§ WHAT THE TASK REQUIRES: Look through the data below for the line with "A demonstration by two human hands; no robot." and the line with "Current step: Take", then output those two and all lines in between, exactly as written.

§ GIVEN DATA:
------------------------------

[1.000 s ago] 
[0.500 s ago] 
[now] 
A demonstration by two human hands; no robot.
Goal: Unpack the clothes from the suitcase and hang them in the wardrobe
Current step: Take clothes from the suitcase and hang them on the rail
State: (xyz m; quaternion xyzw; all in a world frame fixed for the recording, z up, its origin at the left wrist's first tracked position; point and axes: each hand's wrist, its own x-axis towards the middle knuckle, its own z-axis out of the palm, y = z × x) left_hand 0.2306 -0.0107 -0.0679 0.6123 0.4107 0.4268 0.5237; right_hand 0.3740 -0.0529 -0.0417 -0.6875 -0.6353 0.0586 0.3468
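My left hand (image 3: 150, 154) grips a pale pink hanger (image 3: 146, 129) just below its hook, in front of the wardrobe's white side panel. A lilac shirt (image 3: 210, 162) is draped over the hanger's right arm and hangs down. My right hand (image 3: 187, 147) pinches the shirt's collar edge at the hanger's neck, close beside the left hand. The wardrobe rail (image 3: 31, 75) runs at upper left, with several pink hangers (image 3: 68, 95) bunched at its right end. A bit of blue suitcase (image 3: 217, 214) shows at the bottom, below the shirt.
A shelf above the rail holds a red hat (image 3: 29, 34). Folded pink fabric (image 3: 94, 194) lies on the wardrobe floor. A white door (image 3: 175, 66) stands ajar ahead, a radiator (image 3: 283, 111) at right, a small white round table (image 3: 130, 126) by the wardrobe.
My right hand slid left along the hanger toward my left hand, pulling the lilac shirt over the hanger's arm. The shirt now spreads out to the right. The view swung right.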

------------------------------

§ RESULT:
A demonstration by two human hands; no robot.
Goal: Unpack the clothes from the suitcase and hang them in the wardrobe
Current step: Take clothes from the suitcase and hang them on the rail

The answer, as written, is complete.